Start of Block

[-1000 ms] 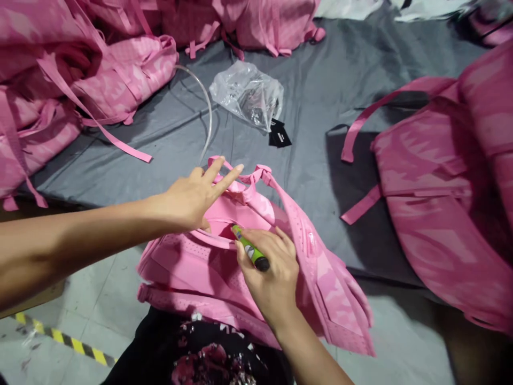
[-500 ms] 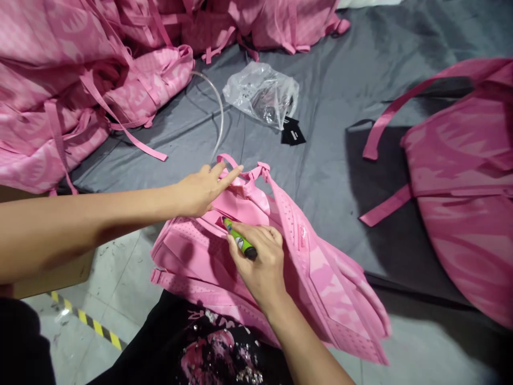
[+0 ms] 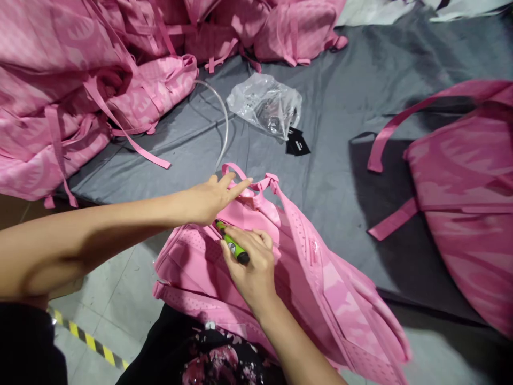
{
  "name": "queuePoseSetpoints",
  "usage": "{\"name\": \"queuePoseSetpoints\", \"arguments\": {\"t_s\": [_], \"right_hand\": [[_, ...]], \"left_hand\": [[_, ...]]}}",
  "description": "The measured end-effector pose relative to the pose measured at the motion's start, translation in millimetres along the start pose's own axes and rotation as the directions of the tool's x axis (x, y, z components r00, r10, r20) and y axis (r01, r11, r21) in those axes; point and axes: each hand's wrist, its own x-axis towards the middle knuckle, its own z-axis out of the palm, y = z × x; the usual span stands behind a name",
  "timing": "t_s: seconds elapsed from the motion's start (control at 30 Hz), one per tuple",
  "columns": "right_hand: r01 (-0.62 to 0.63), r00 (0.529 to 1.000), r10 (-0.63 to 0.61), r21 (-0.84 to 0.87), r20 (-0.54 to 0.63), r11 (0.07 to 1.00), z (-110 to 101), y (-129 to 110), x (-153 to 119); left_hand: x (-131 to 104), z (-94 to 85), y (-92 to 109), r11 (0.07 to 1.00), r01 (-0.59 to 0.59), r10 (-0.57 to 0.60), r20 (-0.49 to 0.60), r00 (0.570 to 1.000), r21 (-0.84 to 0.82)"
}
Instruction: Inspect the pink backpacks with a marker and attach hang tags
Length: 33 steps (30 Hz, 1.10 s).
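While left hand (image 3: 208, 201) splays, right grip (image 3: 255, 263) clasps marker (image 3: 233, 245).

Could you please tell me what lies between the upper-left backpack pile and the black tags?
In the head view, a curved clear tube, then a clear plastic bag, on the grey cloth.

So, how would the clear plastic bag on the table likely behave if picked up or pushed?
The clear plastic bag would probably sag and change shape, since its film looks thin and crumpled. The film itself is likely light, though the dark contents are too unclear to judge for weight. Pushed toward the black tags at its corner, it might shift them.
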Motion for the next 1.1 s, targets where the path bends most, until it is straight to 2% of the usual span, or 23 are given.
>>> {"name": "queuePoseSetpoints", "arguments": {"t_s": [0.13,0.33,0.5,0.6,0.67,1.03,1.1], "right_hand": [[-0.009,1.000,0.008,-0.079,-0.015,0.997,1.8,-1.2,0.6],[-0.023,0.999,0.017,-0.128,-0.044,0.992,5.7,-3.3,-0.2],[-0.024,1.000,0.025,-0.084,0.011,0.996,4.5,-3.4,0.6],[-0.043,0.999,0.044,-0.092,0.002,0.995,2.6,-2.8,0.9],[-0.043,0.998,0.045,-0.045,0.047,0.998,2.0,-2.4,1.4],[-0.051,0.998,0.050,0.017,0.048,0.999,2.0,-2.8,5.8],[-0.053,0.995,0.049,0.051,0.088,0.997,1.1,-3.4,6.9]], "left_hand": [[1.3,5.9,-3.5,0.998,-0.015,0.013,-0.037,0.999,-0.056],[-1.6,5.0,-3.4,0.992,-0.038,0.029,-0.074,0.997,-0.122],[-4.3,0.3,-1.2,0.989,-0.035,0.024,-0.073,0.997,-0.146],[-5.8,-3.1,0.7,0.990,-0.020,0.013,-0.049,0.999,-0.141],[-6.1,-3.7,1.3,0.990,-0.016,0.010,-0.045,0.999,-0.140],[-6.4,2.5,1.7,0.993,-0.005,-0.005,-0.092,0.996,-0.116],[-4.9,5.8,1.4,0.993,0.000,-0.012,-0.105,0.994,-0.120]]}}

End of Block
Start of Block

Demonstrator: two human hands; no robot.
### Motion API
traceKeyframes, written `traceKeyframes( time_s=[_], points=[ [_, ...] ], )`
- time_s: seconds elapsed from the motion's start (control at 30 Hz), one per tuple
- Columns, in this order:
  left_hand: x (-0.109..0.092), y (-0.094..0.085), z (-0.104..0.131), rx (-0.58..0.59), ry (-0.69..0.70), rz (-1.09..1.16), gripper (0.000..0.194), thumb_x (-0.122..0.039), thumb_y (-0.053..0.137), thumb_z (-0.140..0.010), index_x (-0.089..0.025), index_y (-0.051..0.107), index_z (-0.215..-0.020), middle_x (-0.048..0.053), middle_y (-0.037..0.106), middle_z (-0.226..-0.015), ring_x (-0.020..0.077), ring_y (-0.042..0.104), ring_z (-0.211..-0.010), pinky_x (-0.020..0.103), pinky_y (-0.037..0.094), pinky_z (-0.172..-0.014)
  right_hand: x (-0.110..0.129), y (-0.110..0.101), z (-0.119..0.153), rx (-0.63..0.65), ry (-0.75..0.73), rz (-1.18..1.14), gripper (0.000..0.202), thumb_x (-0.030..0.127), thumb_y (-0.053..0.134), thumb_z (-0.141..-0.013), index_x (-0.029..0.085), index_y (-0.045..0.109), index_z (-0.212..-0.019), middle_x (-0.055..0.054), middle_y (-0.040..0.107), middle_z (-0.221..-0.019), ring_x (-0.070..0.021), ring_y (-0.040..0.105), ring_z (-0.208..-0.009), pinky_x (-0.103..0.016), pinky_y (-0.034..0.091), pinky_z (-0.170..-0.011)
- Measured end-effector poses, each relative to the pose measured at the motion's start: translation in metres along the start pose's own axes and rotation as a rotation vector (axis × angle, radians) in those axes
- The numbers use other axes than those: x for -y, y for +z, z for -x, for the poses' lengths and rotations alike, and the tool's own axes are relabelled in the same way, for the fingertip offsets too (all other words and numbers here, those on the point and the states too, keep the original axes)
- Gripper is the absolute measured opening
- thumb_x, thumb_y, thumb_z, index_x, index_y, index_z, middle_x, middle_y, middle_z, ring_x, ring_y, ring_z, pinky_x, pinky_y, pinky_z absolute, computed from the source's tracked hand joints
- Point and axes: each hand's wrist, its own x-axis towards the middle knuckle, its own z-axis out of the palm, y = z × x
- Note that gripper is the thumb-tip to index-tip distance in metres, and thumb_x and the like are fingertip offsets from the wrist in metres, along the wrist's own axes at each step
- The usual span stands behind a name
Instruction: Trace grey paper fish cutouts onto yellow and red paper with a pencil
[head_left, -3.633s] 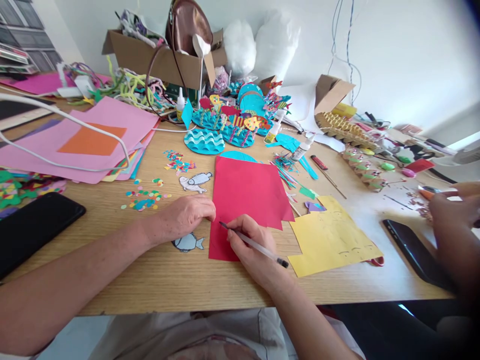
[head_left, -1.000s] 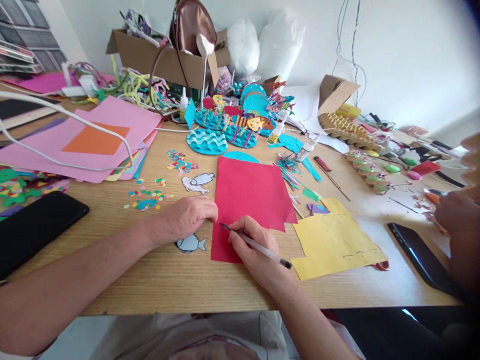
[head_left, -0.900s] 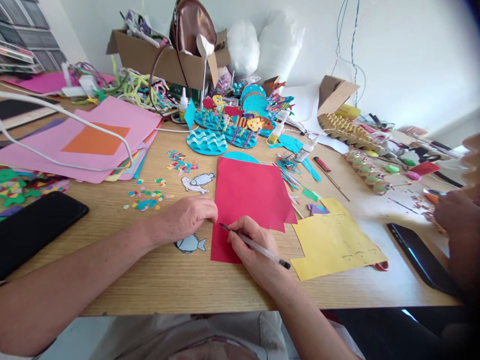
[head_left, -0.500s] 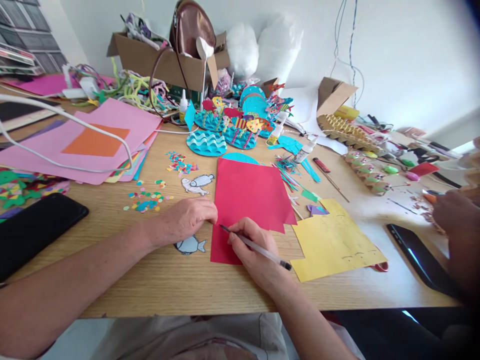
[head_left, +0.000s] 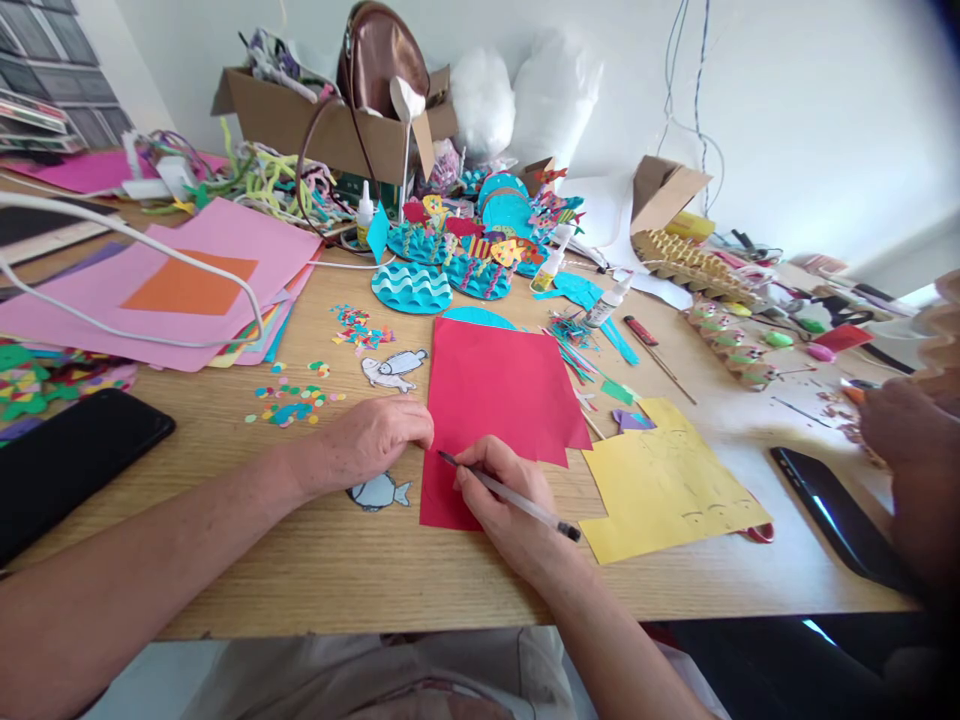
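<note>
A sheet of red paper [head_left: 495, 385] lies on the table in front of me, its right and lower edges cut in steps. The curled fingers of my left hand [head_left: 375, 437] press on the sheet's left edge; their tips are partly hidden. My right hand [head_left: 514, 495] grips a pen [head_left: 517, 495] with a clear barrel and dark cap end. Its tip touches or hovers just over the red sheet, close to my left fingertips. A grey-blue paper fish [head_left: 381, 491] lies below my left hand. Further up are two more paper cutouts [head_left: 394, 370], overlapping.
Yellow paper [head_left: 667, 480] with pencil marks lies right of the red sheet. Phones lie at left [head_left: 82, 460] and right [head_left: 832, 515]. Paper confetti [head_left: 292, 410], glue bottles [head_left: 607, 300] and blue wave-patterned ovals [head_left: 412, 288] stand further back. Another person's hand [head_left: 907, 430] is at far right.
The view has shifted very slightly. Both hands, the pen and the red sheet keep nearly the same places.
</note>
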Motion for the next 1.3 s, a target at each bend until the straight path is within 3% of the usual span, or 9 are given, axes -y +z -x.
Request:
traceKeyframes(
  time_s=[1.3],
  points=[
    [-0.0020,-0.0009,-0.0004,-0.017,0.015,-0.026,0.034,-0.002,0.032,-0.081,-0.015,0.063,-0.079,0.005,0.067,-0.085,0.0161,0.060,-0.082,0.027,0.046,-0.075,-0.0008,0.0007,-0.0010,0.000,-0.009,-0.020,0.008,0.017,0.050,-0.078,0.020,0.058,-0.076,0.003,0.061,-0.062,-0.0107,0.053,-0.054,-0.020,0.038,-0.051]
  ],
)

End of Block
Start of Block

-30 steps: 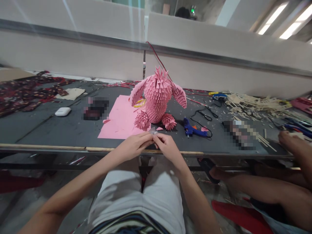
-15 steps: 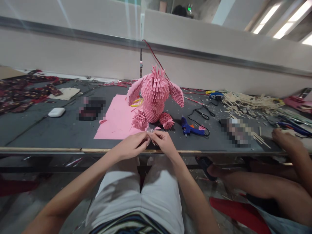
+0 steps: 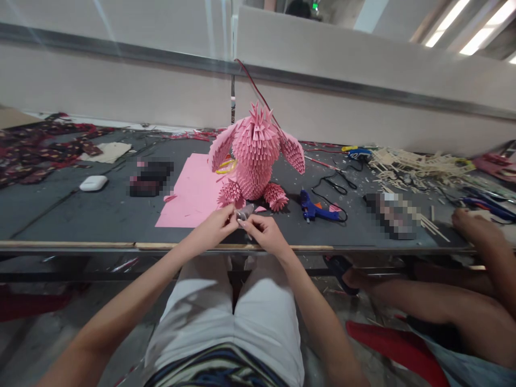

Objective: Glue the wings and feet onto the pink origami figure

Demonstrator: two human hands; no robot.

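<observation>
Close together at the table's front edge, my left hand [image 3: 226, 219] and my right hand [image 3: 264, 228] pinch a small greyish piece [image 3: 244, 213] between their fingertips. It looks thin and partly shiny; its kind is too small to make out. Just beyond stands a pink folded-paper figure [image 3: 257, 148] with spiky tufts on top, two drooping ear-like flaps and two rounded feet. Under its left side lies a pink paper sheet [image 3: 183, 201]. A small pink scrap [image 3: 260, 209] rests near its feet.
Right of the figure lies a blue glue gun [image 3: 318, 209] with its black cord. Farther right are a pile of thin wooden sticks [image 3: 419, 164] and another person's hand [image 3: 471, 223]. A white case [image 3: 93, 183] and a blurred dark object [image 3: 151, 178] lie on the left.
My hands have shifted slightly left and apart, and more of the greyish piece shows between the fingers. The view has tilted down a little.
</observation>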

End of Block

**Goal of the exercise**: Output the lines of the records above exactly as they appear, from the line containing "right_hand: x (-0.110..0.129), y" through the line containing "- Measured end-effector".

**Exercise response**:
  right_hand: x (-0.110..0.129), y (-0.110..0.101), z (-0.119..0.153), rx (-0.63..0.65), ry (-0.75..0.73), rz (-1.18..1.14), gripper (0.000..0.202), thumb_x (-0.030..0.127), thumb_y (-0.053..0.134), thumb_z (-0.141..-0.013), index_x (-0.029..0.085), index_y (-0.045..0.109), index_z (-0.212..-0.019), middle_x (-0.055..0.054), middle_y (-0.040..0.107), middle_z (-0.221..-0.019), ring_x (-0.070..0.021), ring_y (-0.040..0.105), ring_z (-0.208..-0.009), pinky_x (-0.103..0.016), pinky_y (-0.034..0.091), pinky_z (-0.170..-0.011)
- Measured end-effector poses, each relative to the pose measured at the motion's start: translation in metres along the start pose's own axes and rotation as a rotation vector (axis × angle, radians) in those axes

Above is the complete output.